- **REQUIRED ACTION**
Each line of the material below should be reproduced exactly.

- **INFORMATION SHOWN**
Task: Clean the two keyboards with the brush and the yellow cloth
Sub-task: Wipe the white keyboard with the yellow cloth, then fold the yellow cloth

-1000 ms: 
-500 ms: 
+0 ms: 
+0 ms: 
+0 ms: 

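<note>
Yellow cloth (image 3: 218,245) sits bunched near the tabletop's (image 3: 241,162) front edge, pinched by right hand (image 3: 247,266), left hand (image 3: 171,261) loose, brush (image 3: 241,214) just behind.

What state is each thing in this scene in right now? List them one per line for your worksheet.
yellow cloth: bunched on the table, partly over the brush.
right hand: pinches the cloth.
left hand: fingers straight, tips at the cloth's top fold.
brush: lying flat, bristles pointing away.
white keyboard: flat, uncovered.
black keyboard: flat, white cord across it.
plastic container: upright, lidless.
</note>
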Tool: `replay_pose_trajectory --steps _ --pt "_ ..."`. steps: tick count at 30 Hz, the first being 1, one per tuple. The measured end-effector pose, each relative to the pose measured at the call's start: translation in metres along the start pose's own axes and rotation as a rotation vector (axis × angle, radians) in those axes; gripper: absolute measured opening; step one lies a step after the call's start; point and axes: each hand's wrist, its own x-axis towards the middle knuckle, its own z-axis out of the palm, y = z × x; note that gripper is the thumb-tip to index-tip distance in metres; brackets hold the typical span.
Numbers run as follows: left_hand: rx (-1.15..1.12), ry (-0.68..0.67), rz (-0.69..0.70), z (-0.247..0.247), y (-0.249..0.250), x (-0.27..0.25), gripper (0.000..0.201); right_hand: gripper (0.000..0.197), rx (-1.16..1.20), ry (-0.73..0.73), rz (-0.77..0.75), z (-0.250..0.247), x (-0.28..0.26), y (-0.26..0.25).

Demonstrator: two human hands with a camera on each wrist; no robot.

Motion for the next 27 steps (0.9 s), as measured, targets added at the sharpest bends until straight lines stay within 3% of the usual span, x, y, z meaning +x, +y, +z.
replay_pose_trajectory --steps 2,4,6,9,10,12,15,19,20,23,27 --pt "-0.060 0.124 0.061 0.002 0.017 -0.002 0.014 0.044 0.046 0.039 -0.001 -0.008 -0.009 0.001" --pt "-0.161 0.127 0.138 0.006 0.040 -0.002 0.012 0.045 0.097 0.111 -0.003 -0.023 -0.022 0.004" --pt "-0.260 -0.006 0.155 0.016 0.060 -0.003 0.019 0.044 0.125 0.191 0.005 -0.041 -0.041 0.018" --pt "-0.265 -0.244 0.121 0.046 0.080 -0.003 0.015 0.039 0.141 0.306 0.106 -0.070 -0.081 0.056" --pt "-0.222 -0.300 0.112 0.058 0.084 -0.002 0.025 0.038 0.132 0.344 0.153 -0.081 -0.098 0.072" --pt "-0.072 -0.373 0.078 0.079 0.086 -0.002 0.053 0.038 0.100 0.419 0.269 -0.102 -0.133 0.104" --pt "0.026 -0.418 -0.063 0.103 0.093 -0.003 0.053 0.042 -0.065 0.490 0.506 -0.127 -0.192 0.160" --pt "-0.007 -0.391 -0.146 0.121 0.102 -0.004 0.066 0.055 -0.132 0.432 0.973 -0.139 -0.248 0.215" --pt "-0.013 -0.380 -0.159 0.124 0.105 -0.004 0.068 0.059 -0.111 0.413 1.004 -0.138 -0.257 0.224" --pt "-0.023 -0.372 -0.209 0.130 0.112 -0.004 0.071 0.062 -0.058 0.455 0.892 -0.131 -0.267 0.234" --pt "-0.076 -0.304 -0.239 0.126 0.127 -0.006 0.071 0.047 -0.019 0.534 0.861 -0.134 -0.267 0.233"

- **RESULT OF THE TASK**
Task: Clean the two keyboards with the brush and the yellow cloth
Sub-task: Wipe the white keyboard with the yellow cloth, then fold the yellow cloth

-1000 ms: 
-500 ms: 
+0 ms: 
+0 ms: 
+0 ms: 

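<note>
Yellow cloth (image 3: 218,245) sits bunched near the tabletop's (image 3: 241,162) front edge, pinched by right hand (image 3: 247,266), left hand (image 3: 171,261) loose, brush (image 3: 241,214) just behind.

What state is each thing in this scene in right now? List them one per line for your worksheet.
yellow cloth: bunched on the table, partly over the brush.
right hand: pinches the cloth.
left hand: fingers straight, tips at the cloth's top fold.
brush: lying flat, bristles pointing away.
white keyboard: flat, uncovered.
black keyboard: flat, white cord across it.
plastic container: upright, lidless.
</note>
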Tool: `replay_pose_trajectory --steps _ --pt "_ ..."`. steps: tick count at 30 Hz, the first being 1, one per tuple. The measured end-effector pose, each relative to the pose measured at the call's start: translation in metres along the start pose's own axes and rotation as a rotation vector (axis × angle, radians) in those axes; gripper: absolute measured opening; step one lies a step after the call's start; point and axes: each hand's wrist, its own x-axis towards the middle knuckle, its own z-axis out of the palm, y = z × x; note that gripper is the thumb-tip to index-tip distance in metres; brackets hold the typical span.
Numbers run as follows: left_hand: rx (-1.15..1.12), ry (-0.68..0.67), rz (-0.69..0.70), z (-0.247..0.247), y (-0.249..0.250), x (-0.27..0.25), gripper (0.000..0.201); right_hand: gripper (0.000..0.197), rx (-1.16..1.20), ry (-0.73..0.73), rz (-0.77..0.75), z (-0.250..0.247), x (-0.28..0.26), y (-0.26..0.25).

Demonstrator: two human hands with a camera on each wrist; no robot.

Motion for the next 27 steps (0.9 s), as measured, targets added at the sharpest bends until straight lines stay within 3% of the usual span, x, y, z meaning +x, +y, +z.
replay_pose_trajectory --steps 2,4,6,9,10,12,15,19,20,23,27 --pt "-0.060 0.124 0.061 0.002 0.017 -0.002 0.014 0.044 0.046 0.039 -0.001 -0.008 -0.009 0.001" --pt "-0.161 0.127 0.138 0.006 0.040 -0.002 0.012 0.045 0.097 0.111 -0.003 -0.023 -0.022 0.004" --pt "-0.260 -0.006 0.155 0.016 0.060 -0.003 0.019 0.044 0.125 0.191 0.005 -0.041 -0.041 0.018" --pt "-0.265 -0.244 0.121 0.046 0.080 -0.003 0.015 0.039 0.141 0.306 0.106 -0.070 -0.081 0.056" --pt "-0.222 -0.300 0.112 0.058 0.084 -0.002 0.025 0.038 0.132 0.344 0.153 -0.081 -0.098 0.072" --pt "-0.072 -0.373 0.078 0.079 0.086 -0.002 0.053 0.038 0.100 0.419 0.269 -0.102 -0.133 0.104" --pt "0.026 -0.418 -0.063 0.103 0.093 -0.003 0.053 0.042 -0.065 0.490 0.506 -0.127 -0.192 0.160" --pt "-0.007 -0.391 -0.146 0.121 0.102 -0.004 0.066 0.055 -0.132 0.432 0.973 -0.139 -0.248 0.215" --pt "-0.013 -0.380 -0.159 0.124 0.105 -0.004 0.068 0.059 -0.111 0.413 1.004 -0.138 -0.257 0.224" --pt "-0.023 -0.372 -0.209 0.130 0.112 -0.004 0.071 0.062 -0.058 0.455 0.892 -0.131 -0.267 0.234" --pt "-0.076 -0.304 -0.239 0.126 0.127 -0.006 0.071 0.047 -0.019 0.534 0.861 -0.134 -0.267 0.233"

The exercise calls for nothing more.